Beluska Served as a Catalyst for DePue Brothers, With Major Symphony

July 29, 2002
The Chautauquan Daily

by Patty Morgenstern
Guest Writer

When you take two spirited young boys in rural Ohio, add their dedicated father and a Romanian violin professor, you've created a formula for unprecedented success. Such is the case of brothers Jason and Zachary De Pue who are now violinists in the Philadelphia Orchestra.

Jason and Zachary spent many seasons in the Chautauqua School of Music. During their apprenticeship in Chautauqua, they were fortunate to be under the guidance of their violin teacher from back home, Vasile Beluska, string area coordinator and professor of violin at Bowling Green State University. Mr. Beluska is currently serving his 14th season as professor of violin at Chautauqua.

Jason and Zachary, two of four brothers, are the sons of Wallace and Elaine De Pue, Sr.. Dr. De Pue's son, Wallace, Jr., is now a doctoral candidate in violin performance at the University of Texas, at Austin. He plays in the Austin Symphony and the Austin Opera Orchestra. Alexander De Pue is the family "fiddler" who landed in the world of country music. He can be heard daily, with singer Chris Cagle, on both country music radio and television stations throughout the United States.

In the early years, the talented musical family was known as the De Pue Family Musicians. "For more than twenty years, we played all over America," says Dr. De Pue. "The income that resulted from our performances allowed me to pay for violin lessons, repair bows (some of which were broken in sword fights), violins (which had been sat upon), endless pieces of music, chin rests, music stands, etc." Those in Chautauqua will undoubtedly remember the time the De Pue family played at Old First Night. The four boys played classical, country, popular and folk music during an unforgettable performance.

Mr. Beluska took Jason and Zachary under his musical wing shortly after their mother, Linda, died in a car accident. He became the young boys' mentor, support system, and personal guide. Mr. Beluska's teaching techniques revolutionized Jason's and Zachary's violin performances. "Vasile's ideas were different; they caused remarkable progress for my boys," says Dr. De Pue. "His lessons were always full of fun and energy."

Despite the vast personality differences in Jason -his father describes him as "water," a young boy who did whatever he was told-and Zachary, described by his dad as "fire," a boy who wanted to argue about whatever he was told -Mr. Beluska managed to lead both brothers to outstanding musical achievement.

In 1991, when Jason was 14, he auditioned for the Chautauqua Youth Orchestra (CYO) and later that summer, won the concerto competition that allowed him to appear as soloist with the Orchestra. He performed the demanding Tchaikovsky violin concerto with the CYO, providing Chautauquans with quite a thrill. When Tchaikovsky wrote this concerto, it was believed that no one could play it, and it was over forty years before anyone attempted it. Jason remained with the CYO, and two years later, his brother Zachary joined him.

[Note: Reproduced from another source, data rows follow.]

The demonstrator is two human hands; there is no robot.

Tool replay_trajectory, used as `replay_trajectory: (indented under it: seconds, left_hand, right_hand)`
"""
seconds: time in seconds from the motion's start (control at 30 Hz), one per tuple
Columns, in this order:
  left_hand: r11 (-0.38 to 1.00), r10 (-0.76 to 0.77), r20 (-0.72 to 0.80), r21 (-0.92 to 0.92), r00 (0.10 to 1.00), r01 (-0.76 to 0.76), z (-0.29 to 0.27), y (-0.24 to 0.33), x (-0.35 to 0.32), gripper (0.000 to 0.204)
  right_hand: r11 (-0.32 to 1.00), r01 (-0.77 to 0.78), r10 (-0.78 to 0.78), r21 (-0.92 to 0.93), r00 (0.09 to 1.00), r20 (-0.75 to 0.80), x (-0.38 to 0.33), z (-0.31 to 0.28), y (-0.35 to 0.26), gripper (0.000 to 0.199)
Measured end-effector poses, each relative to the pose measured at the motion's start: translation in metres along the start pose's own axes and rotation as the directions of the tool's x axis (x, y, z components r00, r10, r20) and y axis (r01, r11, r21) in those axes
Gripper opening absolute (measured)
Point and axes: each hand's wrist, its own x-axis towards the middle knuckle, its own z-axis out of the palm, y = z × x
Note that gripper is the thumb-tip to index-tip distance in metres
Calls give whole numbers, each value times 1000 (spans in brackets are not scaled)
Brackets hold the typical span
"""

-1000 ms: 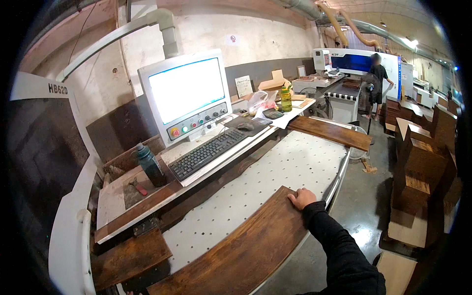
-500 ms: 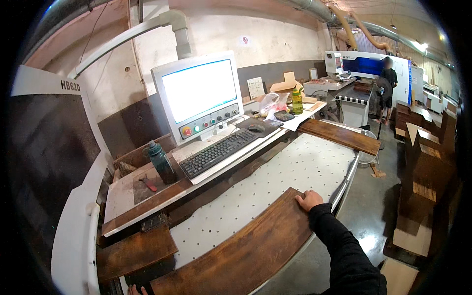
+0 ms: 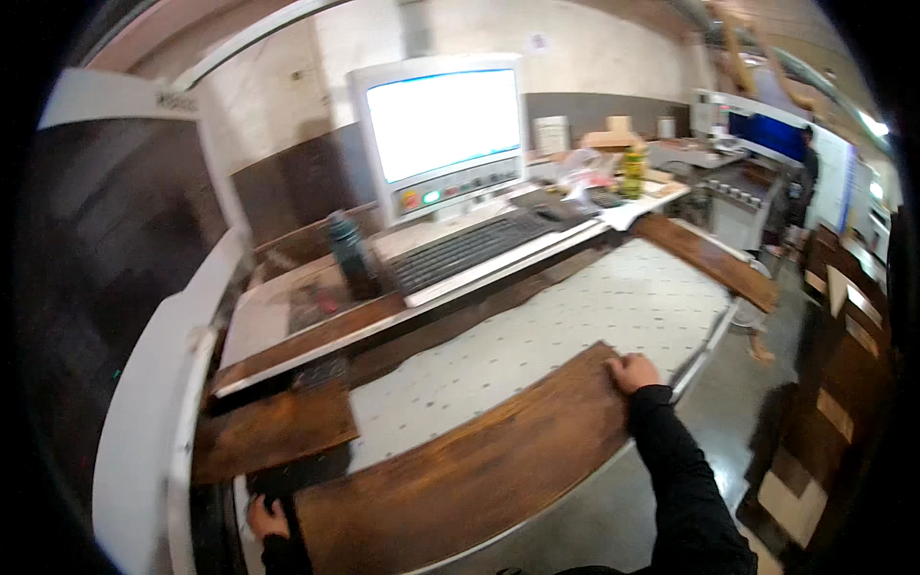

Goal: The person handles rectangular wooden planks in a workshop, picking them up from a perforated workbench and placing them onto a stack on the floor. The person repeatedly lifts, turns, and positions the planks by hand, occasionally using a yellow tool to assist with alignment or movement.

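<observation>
A long dark-brown wooden board [image 3: 470, 470] lies aslant across the near side of a white perforated table [image 3: 537, 355]. My right hand [image 3: 634, 372] grips its far right end, the fingers bent over the edge. Just beyond the board's left end is my left hand [image 3: 268, 517], its fingers somewhat apart. Blur hides whether it touches the wood. A shorter brown board [image 3: 273, 436] rests at the table's left end, and another brown board [image 3: 709, 259] spans the far right end.
Behind the table, a shelf carries a lit monitor [image 3: 446, 125], a black keyboard [image 3: 470, 254], a dark bottle [image 3: 353, 254] and a yellow-green bottle [image 3: 633, 172]. A white machine housing [image 3: 144, 383] stands at left. Stacked panels [image 3: 815, 422] line the right; a person [image 3: 807, 177] stands farther back.
The view has shifted, so the scene sits further right and blurs. More of my left hand now shows beside the board's left end. My right hand keeps its hold on the far end.
</observation>
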Motion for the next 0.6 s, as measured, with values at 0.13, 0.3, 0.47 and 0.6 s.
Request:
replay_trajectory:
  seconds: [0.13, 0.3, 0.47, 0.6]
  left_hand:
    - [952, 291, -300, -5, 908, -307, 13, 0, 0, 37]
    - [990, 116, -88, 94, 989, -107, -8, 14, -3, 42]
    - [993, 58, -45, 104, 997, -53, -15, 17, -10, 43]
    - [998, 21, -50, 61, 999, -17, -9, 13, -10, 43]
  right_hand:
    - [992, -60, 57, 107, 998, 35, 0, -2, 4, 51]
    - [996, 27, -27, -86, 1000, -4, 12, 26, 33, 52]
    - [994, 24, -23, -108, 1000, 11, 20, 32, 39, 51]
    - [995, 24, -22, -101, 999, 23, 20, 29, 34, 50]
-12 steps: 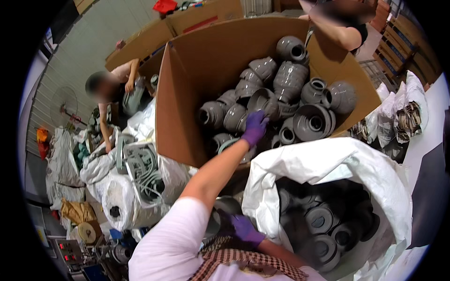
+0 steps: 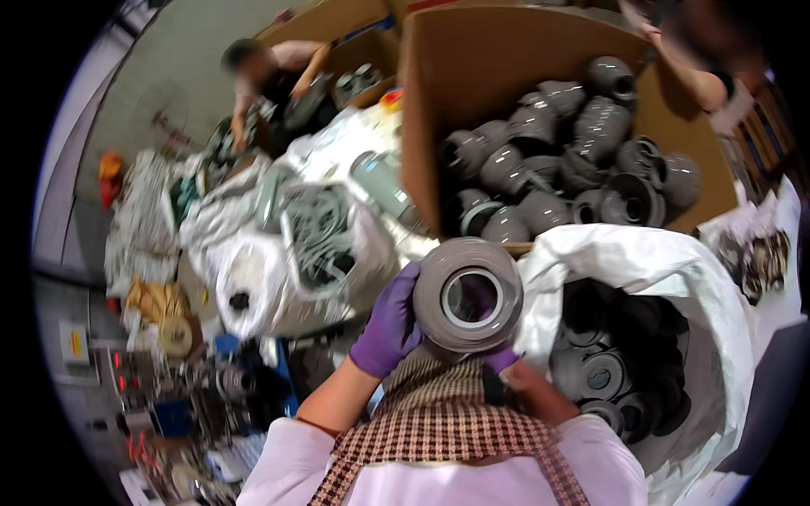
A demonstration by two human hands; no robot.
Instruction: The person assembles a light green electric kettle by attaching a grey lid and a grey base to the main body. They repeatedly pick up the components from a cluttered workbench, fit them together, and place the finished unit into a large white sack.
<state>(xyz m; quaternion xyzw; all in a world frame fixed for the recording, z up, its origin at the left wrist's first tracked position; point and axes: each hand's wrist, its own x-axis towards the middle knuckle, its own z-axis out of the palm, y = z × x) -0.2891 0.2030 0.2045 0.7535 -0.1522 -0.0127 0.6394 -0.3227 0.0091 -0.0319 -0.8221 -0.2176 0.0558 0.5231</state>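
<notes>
Grey round fitting (image 2: 469, 255) is held in the air in front of the checked apron (image 2: 451, 417), bore toward camera, between the cardboard box's (image 2: 485, 55) near edge and the wearer, beside the white sack's (image 2: 629, 240) left rim. Left hand (image 2: 390, 327): grip clamped on its left side. Right hand (image 2: 501, 360): at its lower right, mostly hidden, can't tell grip. More fittings (image 2: 602, 128) in box.
</notes>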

Zachary was known as one of the great resistors to practicing. "Zach just wasn't sure whether he should be a musician or not," says his father. "He couldn't decide whether he wanted to be a violinist or ball player. Meanwhile, Vasile was grooming him to participate in the young artists competition sponsored by the Toledo Symphony Orchestra. When Zach won the competition, he became a serious musician."

Zachary and Jason both won the Ohio Governor's Award to attend Interlochen, a distinguished summer music camp, where both young men won the concerto competition.

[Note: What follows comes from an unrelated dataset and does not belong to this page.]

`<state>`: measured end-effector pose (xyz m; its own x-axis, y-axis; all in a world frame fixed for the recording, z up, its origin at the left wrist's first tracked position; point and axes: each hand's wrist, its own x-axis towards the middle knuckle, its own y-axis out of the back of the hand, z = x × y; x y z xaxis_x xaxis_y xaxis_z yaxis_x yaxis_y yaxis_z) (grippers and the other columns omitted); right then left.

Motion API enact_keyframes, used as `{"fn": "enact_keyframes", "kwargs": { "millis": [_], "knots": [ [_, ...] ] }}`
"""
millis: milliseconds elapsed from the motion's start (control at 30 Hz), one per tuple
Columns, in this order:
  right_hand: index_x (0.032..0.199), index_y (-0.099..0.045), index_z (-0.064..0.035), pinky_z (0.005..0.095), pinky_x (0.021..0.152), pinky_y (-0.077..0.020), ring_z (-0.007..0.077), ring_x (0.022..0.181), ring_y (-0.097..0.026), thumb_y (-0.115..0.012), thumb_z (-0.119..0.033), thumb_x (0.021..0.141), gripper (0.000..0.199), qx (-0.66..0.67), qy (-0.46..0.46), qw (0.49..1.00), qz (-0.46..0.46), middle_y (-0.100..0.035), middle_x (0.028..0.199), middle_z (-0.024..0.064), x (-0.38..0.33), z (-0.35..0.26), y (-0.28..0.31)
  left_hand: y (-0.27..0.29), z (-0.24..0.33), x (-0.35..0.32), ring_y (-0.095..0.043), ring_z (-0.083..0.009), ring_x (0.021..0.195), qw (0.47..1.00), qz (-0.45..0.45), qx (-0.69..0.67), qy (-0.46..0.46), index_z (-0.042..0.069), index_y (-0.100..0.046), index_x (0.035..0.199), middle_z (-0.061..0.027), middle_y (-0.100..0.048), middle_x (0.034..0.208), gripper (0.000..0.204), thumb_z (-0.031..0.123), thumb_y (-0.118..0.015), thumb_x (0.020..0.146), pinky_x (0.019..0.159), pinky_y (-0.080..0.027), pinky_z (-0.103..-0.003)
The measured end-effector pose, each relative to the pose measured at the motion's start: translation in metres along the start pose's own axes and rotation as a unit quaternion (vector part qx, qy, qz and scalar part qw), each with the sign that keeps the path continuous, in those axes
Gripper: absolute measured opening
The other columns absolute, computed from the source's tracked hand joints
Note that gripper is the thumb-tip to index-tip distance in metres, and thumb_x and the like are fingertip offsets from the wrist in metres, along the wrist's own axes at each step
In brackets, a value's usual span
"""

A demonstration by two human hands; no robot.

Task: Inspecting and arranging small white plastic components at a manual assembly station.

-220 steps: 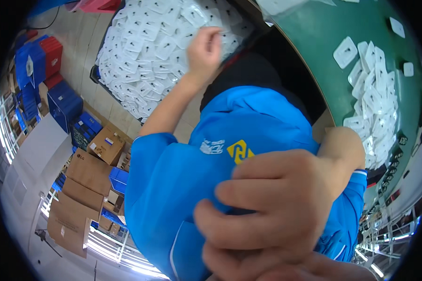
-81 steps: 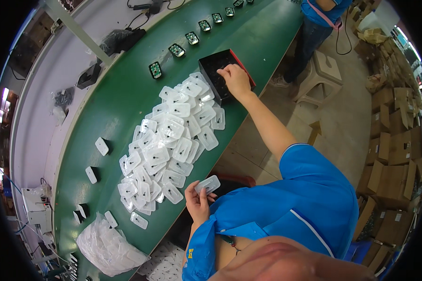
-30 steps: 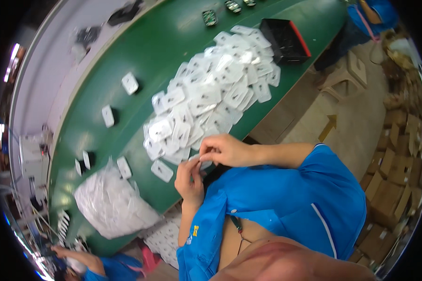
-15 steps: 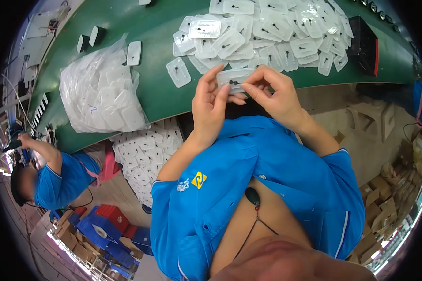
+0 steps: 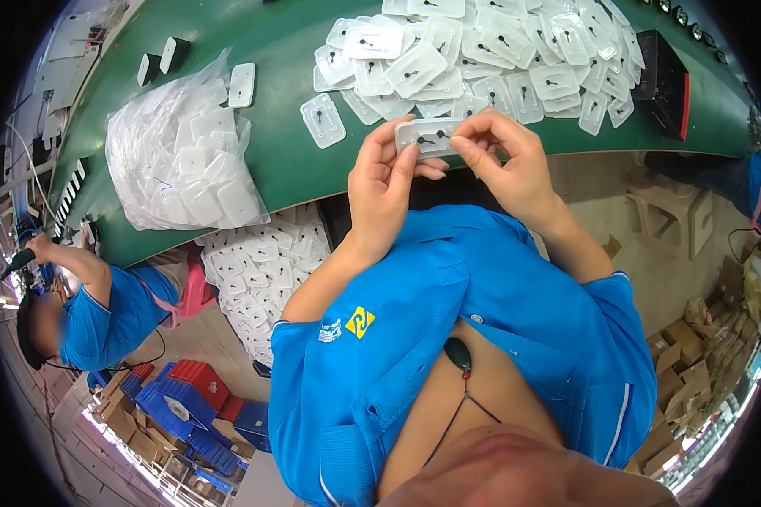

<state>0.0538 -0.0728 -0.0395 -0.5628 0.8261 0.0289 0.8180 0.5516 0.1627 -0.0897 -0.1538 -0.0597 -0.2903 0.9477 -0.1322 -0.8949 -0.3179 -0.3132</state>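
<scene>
Bare green table between plastic bag and heap of white packets; black box at right

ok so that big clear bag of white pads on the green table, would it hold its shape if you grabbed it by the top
Probably not: the clear bag looks thin and crinkled, slumped on the green table, so it would likely sag. The flat white pads inside lie loose and would probably shift downward. Likely light for its bulk.

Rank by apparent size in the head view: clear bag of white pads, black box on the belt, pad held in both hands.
1. Clear bag of white pads, clearly largest.
2. Black box, though it sits near the curved rim, so its size is distorted.
3. Pad held between left hand and right hand, smallest.
</scene>
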Motion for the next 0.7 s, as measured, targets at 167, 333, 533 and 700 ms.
{"fn": "enact_keyframes", "kwargs": {
  "millis": [167, 333, 533, 700],
  "knots": [
    [0.083, -0.059, -0.0018, 0.016, 0.055, -0.0319, 0.0058, 0.061, -0.04, -0.059, 0.0, 0.082, 0.002, -0.022, 0.02, 1.0, -0.006, -0.054, 0.078, 0.0004, 0.002, -0.001, 0.001, 0.006, 0.002, 0.001, -0.062, -0.0165, 0.066, 1.0, 0.003, 0.01, -0.015, -0.005, -0.04, 0.122, -0.0174, -0.061, 0.092, 0.031, -0.001, -0.046, 0.091, 0.059, -0.053, -0.021],
    [0.083, -0.059, -0.0025, 0.0163, 0.055, -0.0317, 0.0058, 0.061, -0.04, -0.059, 0.0, 0.082, 0.002, -0.017, 0.027, 0.999, -0.032, -0.054, 0.078, 0.0, 0.001, 0.002, -0.002, 0.023, 0.011, 0.001, -0.056, -0.0116, 0.054, 0.995, 0.014, 0.103, 0.005, -0.003, -0.046, 0.117, -0.0138, -0.061, 0.086, 0.026, 0.002, -0.047, 0.092, 0.047, -0.044, -0.017],
    [0.081, -0.058, -0.0027, 0.018, 0.051, -0.0308, 0.0061, 0.059, -0.04, -0.062, -0.002, 0.081, 0.004, -0.008, -0.012, 1.0, -0.019, -0.054, 0.075, 0.0, -0.003, 0.012, 0.002, 0.09, 0.022, 0.027, -0.052, -0.0094, 0.053, 0.955, 0.196, 0.219, -0.05, 0.0, -0.057, 0.102, -0.0061, -0.058, 0.072, 0.016, 0.006, -0.054, 0.088, 0.047, -0.039, -0.02],
    [0.082, -0.059, -0.0031, 0.0168, 0.052, -0.0299, 0.0053, 0.059, -0.04, -0.06, -0.002, 0.082, 0.002, -0.005, -0.015, 0.999, -0.041, -0.053, 0.075, -0.0003, 0.001, 0.005, -0.006, 0.127, 0.014, 0.045, -0.052, -0.0155, 0.053, 0.906, 0.239, 0.349, -0.012, 0.001, -0.06, 0.094, -0.0072, -0.06, 0.082, 0.012, 0.006, -0.058, 0.083, 0.052, -0.044, -0.026]
  ]
}}
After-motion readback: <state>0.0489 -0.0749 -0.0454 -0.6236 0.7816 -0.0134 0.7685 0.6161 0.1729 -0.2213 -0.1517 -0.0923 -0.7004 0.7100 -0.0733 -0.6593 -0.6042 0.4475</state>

After the De Pue brothers left Mr. Beluska's studio, Zachary and Jason were both accepted into and graduated from the famous Curtis Institute of Music in Philadelphia, a tuition-free institute where, being musically gifted enough to pass an audition for the entire faculty is a major qualification for admission. The brothers seemed destined to follow each other in both honors and careers. Jason became the concertmaster for the Curtis Institute Orchestra, an honor that Zachary earned a few years later.

Today, Jason plays in the first violin section of the Philadelphia Orchestra, where he is a tenured member. This past spring, not surprisingly, his brother Zachary won the Philadelphia Orchestra audition, and in August, will become the second De Pue in the first violin section. Undoubtedly, as the audience in Philadelphia listens to the young De Pue brothers this fall, they will hear what the audiences in Chautauqua enjoyed so immensely not so many years ago.